Pemerintah Kota Bandung tengah mengkaji rencana penutupan Tempat Pembuangan Akhir (TPA) Sarimukti di Kecamatan Cipatat, Kabupaten Bandung Barat, dan mengalihkan pengelolaan sampah ke lokasi baru di Kecamatan Cilengkrang, Kabupaten Bandung. Rencana ini memicu protes keras dari warga calon lokasi pengganti. Pada pekan lalu, sekelompok warga melakukan pemblokiran jalan masuk ke area survei yang dilakukan oleh Dinas Lingkungan Hidup (DLH) Kota Bandung, sebagai bentuk penolakan terhadap pengalihan TPA tersebut. Aksi ini menambah daftar panjang potensi konflik sosial di Jawa Barat yang berkaitan dengan pengelolaan sampah dan infrastruktur perkotaan.
Pemetaan Kerawanan Wilayah terkait Rencana Pengalihan TPA
Rencana pemindahan TPA Sarimukti ke Kecamatan Cilengkrang menimbulkan sejumlah indikator kerawanan yang perlu diwaspadai oleh pemangku kepentingan di Jawa Barat. Berdasarkan data awal dari Dinas Lingkungan Hidup dan Badan Kesatuan Bangsa dan Politik (Kesbangpol) setempat, terdapat beberapa poin kritis yang memerlukan perhatian serius:
- Potensi Konflik Sosial: Aksi protes dan pemblokiran akses merupakan sinyal awal resistensi warga yang cukup tinggi. Jika tidak dikelola dengan pendekatan musyawarah, konflik dapat meluas dan mengganggu ketertiban umum di Kecamatan Cilengkrang dan sekitarnya.
- Dampak Lingkungan dan Kesehatan: Warga menyampaikan kekhawatiran terhadap pencemaran air tanah, bau tidak sedap, dan risiko peningkatan penyakit pernapasan. Wilayah Cilengkrang merupakan daerah tangkapan air yang memiliki fungsi hidrologis penting bagi Kabupaten Bandung, sehingga diperlukan studi kelayakan lingkungan yang komprehensif.
- Koordinasi Lintas Daerah: Pengelolaan sampah yang melibatkan dua wilayah administratif (Kota Bandung dan Kabupaten Bandung) menuntut kesepahaman bersama. Perbedaan visi dan kepentingan antara kedua pemerintah daerah dapat memperlambat proses penyelesaian dan berpotensi memicu gesekan.

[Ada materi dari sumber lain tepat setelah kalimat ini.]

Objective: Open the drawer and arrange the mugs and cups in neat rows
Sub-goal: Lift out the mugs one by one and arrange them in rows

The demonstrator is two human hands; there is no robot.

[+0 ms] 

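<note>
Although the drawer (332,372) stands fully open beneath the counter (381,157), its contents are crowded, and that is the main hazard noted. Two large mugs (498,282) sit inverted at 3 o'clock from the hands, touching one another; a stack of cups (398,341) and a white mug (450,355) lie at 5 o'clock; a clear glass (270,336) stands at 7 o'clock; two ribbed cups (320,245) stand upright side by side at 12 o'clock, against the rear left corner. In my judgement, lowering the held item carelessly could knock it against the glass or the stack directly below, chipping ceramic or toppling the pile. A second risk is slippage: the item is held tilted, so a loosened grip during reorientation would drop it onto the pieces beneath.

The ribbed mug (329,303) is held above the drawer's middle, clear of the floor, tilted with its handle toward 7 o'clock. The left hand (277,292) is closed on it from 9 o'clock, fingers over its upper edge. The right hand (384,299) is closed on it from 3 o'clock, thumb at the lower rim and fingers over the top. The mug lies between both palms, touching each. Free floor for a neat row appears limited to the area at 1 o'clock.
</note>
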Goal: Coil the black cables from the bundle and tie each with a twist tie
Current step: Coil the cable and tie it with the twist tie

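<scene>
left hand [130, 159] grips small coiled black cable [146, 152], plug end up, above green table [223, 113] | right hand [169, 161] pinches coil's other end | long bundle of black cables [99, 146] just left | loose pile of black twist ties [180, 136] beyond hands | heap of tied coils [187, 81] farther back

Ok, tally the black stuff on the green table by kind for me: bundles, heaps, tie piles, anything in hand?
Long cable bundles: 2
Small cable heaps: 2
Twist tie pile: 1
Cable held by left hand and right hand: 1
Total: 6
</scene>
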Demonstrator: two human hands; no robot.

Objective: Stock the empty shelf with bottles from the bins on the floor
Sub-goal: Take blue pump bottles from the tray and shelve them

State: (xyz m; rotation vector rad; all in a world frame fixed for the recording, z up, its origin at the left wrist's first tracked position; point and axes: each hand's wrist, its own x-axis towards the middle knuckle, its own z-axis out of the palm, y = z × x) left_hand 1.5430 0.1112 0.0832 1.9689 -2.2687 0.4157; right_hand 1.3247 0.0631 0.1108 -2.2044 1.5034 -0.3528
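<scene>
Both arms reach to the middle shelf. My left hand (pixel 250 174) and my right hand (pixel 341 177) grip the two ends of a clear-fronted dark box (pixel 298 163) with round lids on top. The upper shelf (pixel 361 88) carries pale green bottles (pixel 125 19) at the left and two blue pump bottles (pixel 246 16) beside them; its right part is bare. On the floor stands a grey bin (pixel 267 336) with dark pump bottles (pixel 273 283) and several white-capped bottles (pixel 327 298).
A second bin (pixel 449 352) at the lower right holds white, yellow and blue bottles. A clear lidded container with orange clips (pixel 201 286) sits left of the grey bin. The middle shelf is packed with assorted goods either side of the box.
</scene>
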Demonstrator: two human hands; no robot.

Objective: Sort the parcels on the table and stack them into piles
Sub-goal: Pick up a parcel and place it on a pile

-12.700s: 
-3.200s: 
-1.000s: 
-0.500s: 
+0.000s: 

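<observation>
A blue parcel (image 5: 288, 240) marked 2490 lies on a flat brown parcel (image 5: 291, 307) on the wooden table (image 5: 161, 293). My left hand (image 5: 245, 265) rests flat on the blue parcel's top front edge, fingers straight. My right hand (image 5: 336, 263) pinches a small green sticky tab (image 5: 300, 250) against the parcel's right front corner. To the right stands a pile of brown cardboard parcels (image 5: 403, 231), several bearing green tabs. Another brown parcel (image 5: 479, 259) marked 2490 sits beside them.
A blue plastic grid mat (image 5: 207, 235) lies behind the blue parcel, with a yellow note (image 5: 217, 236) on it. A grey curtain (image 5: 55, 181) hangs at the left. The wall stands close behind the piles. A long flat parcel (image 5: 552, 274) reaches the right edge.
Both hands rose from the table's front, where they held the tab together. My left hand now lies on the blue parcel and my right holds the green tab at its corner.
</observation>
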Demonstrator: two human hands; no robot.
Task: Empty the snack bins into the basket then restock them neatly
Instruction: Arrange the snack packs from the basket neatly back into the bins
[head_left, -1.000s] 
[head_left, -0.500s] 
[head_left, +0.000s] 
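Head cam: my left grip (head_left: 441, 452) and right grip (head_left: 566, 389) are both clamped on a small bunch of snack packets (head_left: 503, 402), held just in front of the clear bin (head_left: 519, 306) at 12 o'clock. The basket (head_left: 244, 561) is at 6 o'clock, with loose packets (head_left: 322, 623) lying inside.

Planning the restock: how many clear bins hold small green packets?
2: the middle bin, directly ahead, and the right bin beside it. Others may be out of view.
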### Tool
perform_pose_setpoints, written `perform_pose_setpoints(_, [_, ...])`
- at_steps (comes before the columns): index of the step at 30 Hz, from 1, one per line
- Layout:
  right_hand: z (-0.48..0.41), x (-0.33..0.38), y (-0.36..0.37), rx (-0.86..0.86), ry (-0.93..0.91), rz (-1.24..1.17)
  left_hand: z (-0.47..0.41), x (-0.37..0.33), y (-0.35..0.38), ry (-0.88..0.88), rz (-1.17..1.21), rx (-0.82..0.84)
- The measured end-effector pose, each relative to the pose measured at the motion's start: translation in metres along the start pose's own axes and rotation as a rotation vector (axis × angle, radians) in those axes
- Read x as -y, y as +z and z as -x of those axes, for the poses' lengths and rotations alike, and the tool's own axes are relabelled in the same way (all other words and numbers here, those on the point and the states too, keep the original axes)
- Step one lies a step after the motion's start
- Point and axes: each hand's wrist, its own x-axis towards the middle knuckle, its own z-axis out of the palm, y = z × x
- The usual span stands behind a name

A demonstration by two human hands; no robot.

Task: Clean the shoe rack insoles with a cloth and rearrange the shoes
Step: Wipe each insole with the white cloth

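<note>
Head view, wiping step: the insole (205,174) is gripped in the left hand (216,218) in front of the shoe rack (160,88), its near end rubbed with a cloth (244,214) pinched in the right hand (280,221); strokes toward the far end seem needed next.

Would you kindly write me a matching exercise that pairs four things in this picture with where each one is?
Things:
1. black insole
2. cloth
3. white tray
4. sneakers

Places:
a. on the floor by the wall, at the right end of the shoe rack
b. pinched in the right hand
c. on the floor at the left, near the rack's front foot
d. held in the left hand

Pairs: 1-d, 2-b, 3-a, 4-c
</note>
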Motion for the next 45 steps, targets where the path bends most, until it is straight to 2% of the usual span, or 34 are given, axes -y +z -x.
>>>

Upaya Mitigasi dan Rekomendasi Strategis bagi Pemerintah Daerah
Pemerintah Kota Bandung dan Pemerintah Kabupaten Bandung saat ini tengah melakukan koordinasi intensif untuk membahas langkah-langkah mitigasi. Langkah yang sedang dipertimbangkan meliputi penyusunan studi kelayakan lingkungan yang lebih mendalam, skema kompensasi bagi warga terdampak, serta pembentukan forum komunikasi antara pemda, tokoh masyarakat, dan perwakilan warga. Langkah ini diharapkan dapat meredam eskalasi protes dan menghindari konflik horizontal yang berkepanjangan.
Berdasarkan analisis terhadap situasi di Kecamatan Cilengkrang, beberapa rekomendasi strategis perlu dipertimbangkan oleh pemerintah daerah. Pertama, pemerintah harus memastikan transparansi dan partisipasi publik dalam setiap tahap perencanaan, termasuk publikasi hasil kajian lingkungan secara terbuka. Kedua, skema kompensasi yang adil dan berbasis pada dampak nyata perlu segera dirancang untuk mengurangi resistensi warga. Ketiga, penguatan koordinasi antara Pemkot Bandung dan Pemkab Bandung harus dilembagakan dalam bentuk nota kesepahaman yang jelas, termasuk pembagian tanggung jawab operasional dan pengawasan TPA. Catatan strategis ini penting untuk menjaga stabilitas wilayah dan mencegah meluasnya potensi konflik sosial yang dapat mengganggu agenda pembangunan daerah di Jawa Barat.